A wide group of stakeholders are working on South Carolina's inaugural energy plan that will serve as a road map for the Palmetto State going forward.
Such a plan has been part of state law since 1992, but one has never existed. The state's Office of Regulatory Staff is the chief agency writing the plan, but it will be developed with the help of electric and natural gas companies, clean energy advocates, and others.
The groups involved already know each other: They've worked on what is now a law driving renewable energy in South Carolina. They also were a part of the state's working group on how to comply with the Obama administration's signature Clean Power Plan.
The state has put those plans on hold now that the rule is tied up in court, said Jim Beasley, a spokesman with the state's Department of Health and Environmental Control. DHEC has shifted focus to work on the state energy plan, he said.
"These efforts will be beneficial and inform future regulatory requirements under the Clean Air Act and ensure South Carolina will be well positioned to comply in the most reliable, affordable manner," he said in an emailed statement.
Clean Power Plan compliance and the state's energy plan are separate but linked in a way. The federal rule requires states to reduce carbon emissions from existing power plants by way of increasing natural gas and renewable energy. South Carolina's energy plan also will look at clean energy options at the large power generation scale all the way down to the customer level.
The comprehensive plan will take into account costs, access to long-term energy supplies and economic development. All energy options are on the table.
"This is new ground," said Dukes Scott, executive director of the Office of Regulatory Staff, which represents consumers in utility issues.
Scott wants to have a draft by the summer. It will be available for public comment after that, he said.

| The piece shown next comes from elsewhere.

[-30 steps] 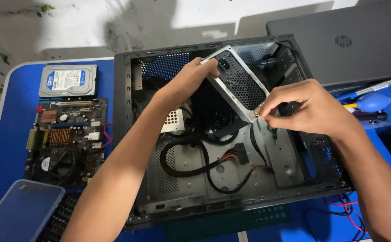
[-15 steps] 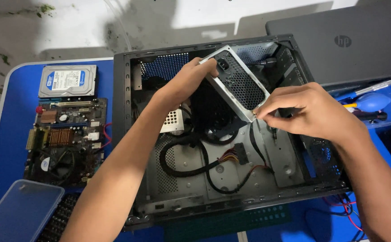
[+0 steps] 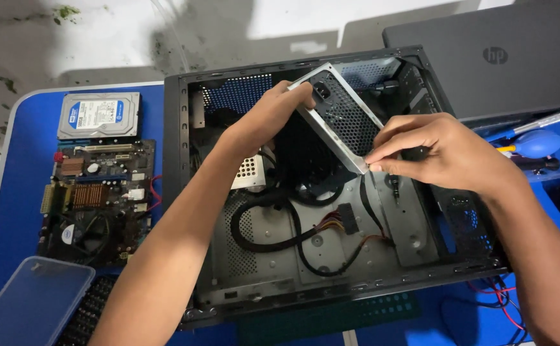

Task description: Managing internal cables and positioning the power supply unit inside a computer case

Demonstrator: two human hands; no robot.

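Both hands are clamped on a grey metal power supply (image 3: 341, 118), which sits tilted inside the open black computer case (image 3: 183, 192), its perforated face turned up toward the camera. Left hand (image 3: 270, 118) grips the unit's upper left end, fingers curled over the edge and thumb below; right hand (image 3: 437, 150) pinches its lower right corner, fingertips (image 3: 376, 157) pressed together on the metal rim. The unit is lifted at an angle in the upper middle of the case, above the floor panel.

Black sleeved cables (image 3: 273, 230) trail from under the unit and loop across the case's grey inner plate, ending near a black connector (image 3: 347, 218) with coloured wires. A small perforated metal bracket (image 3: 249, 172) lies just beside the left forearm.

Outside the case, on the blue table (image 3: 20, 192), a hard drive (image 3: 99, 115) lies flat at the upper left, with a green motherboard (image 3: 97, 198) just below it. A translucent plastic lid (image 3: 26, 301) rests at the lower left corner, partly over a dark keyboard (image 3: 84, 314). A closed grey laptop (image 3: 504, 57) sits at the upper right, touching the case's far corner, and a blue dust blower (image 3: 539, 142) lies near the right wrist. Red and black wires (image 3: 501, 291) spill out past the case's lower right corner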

The Legislature's Public Utilities Review Committee also must review the plan. The PSC is not directly involved, though Scott said it's likely if new policies develop from the plan that the agency will have to review and approve them.
All hands on deck
Stakeholders already have been meeting in large and small groups. The state's largest electric companies, which include two regulated ones and a public utility, acknowledged their involvement in the plan but did not comment beyond broad statements.
Those interviewed by EnergyWire called the plan "monumental" and a critical moment in the state's energy planning.
"It does involve all stakeholders, and so there will be a good opportunity to consider all points as this process continues. It is too early, though, to talk about potential outcomes," said Mollie Gore, a Santee Cooper spokeswoman.
A spokesman for Scana Corp.'s South Carolina Electric & Gas Co. said he hopes the plan can help shape a positive energy future for the state.
Two issues likely to be discussed are nuclear energy and energy efficiency. Nuclear has to remain on the table in part because South Carolina pushed to have its two under-construction units be considered as part of its compliance path for the Clean Power Plan, one environmental advocate said.
"No doubt that will be part of the discussion," said Blan Holman, a Charleston-based attorney with the Southern Environmental Law Center.
The plan requires that renewable energy, energy conservation and environmental quality be a part of the mix. Holman said this leaves plenty of opportunity for the state to beef up energy efficiency measures.
A goal would be to model energy efficiency opportunities to figure out practical ways that customers can save electricity and money, and electric companies can curb the amount of megawatts that go onto the grid.
"It's getting past the free light bulbs and into programs that require more planning and more commitment but deal with even greater benefits in terms of customer satisfaction," he said.
Duke Energy Corp. continues to pursue the federal license to build and operate nuclear units in Cherokee County, near the North Carolina border, spokesman Ryan Mosier said. It's unclear how soon or whether those reactors would be built, however.
Duke also isn't advocating for any particular type of generation at this point when it comes to the statewide plan, he said. "We're sharing as much information as we can," Mosier said. "We want a plan that moves the state forward."